TASK GOAL -
Every line in the records below between the one holding "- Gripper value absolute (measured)" and the one holding "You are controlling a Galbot", inclusive, is to be set down exactly; all other lines are to be left out.

---

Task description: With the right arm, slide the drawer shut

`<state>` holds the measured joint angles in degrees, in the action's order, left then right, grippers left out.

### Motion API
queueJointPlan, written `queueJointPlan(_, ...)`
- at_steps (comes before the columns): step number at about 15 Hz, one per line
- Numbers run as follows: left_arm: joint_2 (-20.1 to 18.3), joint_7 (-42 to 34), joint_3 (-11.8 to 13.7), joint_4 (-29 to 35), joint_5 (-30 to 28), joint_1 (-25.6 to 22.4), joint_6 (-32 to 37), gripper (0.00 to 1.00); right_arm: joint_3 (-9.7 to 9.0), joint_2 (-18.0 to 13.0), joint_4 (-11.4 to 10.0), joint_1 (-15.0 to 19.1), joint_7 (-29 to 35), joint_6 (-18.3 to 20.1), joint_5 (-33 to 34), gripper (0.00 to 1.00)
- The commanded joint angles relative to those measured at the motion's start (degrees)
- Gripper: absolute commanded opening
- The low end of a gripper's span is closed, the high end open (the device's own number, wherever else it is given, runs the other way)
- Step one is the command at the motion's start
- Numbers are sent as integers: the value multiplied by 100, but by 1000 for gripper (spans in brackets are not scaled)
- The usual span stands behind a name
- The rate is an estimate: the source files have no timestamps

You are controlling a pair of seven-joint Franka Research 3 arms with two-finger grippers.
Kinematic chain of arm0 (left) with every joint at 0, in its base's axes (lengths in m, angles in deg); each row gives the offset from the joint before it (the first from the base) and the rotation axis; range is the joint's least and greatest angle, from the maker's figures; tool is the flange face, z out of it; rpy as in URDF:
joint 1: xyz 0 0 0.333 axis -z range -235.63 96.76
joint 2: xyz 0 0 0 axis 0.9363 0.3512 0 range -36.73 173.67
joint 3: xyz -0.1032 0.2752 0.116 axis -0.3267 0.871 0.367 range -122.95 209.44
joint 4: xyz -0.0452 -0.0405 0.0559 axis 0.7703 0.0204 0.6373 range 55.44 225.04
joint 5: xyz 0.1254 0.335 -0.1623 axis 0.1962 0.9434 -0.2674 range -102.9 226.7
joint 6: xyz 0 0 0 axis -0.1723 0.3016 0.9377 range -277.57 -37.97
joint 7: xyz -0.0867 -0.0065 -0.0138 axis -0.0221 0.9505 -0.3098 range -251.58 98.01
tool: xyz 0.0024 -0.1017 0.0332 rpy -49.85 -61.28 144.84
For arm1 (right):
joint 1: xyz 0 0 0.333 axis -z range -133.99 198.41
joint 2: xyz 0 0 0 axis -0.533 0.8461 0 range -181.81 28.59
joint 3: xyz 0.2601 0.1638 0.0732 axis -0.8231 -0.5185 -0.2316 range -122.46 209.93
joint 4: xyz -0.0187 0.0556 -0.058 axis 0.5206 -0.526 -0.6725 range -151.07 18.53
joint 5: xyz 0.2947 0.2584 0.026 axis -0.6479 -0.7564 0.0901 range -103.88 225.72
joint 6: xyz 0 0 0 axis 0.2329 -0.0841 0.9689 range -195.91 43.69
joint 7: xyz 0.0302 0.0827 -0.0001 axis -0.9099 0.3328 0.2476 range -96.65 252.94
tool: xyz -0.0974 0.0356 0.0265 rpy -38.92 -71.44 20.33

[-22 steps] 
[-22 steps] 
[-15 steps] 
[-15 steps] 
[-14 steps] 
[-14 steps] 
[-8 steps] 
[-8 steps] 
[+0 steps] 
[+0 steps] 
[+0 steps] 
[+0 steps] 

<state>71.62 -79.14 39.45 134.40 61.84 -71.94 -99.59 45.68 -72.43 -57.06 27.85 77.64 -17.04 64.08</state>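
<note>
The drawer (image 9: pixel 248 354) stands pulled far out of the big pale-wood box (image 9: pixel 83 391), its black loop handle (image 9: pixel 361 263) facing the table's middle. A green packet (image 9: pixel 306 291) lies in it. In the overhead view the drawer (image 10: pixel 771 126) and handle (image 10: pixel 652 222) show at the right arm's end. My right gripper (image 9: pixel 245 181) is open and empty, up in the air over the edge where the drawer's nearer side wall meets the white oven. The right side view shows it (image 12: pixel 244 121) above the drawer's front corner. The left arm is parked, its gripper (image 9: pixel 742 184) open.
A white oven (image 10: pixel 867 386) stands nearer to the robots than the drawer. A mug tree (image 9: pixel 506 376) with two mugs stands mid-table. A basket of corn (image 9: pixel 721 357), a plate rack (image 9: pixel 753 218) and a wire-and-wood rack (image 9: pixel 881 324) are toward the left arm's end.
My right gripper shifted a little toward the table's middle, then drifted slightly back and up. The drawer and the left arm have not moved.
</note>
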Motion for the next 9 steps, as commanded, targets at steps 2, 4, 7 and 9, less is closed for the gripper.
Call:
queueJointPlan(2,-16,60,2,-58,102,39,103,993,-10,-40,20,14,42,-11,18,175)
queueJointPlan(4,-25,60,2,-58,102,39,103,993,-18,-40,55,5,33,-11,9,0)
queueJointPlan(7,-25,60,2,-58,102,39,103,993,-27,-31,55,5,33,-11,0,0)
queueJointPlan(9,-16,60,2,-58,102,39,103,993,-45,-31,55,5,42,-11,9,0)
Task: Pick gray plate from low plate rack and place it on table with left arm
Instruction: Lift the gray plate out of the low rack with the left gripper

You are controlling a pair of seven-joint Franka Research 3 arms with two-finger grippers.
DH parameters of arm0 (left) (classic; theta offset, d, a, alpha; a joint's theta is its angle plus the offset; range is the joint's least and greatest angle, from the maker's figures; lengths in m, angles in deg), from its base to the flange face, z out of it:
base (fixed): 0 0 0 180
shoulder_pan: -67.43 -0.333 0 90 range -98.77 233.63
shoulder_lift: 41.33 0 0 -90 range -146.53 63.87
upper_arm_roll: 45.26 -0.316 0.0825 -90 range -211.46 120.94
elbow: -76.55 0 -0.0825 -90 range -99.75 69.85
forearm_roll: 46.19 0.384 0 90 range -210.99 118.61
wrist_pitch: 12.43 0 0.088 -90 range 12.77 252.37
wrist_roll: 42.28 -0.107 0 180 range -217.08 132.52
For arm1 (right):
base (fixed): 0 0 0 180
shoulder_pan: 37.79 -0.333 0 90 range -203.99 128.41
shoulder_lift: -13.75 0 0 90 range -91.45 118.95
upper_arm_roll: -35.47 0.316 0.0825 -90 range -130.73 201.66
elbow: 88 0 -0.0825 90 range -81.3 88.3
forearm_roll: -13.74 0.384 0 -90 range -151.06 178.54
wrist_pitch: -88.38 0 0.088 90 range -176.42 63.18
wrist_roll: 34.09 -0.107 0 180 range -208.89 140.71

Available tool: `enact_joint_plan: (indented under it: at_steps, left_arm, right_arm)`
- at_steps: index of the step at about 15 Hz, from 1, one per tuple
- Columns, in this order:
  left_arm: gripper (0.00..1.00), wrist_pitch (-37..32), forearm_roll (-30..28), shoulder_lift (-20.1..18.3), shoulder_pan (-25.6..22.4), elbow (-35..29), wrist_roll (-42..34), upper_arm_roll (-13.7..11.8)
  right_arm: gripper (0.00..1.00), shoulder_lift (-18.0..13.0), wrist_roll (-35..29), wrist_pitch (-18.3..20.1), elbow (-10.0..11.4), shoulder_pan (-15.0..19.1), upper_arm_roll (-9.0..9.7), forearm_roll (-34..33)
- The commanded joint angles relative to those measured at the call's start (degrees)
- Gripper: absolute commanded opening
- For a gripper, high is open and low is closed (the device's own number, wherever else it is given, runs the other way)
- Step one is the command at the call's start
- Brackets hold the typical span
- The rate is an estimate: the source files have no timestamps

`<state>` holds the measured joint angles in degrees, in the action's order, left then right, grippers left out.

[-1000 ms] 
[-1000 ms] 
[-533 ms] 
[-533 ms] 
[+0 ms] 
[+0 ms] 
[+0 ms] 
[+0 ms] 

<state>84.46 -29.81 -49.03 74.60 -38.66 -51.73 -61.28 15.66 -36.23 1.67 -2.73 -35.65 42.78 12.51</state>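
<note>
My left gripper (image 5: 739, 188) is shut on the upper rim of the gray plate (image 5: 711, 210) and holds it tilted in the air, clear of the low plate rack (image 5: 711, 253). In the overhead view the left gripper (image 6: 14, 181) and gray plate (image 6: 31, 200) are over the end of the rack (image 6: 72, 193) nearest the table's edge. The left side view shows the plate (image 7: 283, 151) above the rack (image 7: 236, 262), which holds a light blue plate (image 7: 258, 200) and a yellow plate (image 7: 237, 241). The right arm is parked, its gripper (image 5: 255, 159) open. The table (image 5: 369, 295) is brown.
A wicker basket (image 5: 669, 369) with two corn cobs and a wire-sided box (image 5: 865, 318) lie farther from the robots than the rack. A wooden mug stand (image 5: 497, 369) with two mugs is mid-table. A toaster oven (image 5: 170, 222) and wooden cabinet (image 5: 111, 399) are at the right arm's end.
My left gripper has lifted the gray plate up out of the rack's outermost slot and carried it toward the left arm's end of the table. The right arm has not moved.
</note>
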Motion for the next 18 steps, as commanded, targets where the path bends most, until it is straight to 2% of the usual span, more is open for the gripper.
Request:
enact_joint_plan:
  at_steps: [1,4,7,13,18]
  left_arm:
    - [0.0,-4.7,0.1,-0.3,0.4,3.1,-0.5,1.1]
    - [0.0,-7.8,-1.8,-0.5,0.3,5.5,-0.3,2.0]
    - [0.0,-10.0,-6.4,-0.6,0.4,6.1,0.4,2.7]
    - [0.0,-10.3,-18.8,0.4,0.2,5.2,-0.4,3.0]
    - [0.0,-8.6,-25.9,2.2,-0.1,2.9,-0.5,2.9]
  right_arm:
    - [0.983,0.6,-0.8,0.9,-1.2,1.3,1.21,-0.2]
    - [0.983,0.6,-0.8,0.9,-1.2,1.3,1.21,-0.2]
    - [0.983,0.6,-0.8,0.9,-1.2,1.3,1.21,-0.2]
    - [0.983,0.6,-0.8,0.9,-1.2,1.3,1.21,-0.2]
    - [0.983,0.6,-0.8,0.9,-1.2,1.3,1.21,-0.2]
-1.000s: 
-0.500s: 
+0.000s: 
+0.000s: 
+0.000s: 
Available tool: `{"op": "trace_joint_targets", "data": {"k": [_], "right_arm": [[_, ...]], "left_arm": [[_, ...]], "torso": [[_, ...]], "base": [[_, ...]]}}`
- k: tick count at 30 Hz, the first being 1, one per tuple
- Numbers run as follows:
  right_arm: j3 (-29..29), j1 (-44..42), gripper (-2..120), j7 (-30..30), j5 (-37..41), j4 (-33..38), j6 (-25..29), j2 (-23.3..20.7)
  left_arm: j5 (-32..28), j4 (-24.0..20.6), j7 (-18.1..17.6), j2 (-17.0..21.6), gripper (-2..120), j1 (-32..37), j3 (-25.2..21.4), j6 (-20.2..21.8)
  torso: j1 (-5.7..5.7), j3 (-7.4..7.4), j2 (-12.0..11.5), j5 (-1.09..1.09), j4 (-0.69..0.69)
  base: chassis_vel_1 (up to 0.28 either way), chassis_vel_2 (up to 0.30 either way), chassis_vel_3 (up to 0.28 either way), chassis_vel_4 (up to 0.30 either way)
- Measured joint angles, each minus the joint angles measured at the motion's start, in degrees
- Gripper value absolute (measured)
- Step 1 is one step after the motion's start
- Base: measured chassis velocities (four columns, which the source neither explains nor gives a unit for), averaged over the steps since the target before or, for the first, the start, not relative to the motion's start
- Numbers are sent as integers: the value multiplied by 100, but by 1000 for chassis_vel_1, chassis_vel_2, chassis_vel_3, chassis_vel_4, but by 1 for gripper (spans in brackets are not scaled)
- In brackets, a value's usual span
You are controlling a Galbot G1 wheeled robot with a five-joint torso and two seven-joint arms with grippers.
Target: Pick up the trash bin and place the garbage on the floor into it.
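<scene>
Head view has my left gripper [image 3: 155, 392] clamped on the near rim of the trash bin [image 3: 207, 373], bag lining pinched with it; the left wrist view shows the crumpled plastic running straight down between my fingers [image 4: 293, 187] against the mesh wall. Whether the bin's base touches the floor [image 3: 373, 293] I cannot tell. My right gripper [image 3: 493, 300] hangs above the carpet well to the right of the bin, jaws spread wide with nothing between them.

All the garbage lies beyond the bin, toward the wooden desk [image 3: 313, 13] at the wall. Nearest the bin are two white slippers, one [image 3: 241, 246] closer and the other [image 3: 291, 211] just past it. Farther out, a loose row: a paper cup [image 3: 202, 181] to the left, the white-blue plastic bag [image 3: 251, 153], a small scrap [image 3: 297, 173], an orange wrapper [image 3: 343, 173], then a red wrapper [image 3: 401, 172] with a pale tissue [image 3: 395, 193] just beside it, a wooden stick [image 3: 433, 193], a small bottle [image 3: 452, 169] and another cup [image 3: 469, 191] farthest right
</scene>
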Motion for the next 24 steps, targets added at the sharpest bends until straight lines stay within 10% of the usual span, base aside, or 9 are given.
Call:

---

PROBLEM SOLUTION -
- Gripper value absolute (measured)
- Step 1 is one step after the motion's start
- Base: measured chassis velocities (four columns, which the source neither explains nor gives a unit for), averaged over the steps since the target before or, for the first, the start, not relative to the motion's start
- Numbers are sent as integers: the value multiplied by 100, but by 1000 for chassis_vel_1, chassis_vel_2, chassis_vel_3, chassis_vel_4, but by 1 for gripper (spans in brackets are not scaled)
- In brackets, a value's usual span
You are controlling a Galbot G1 wheeled robot with a five-joint torso and two seven-joint arms with grippers.

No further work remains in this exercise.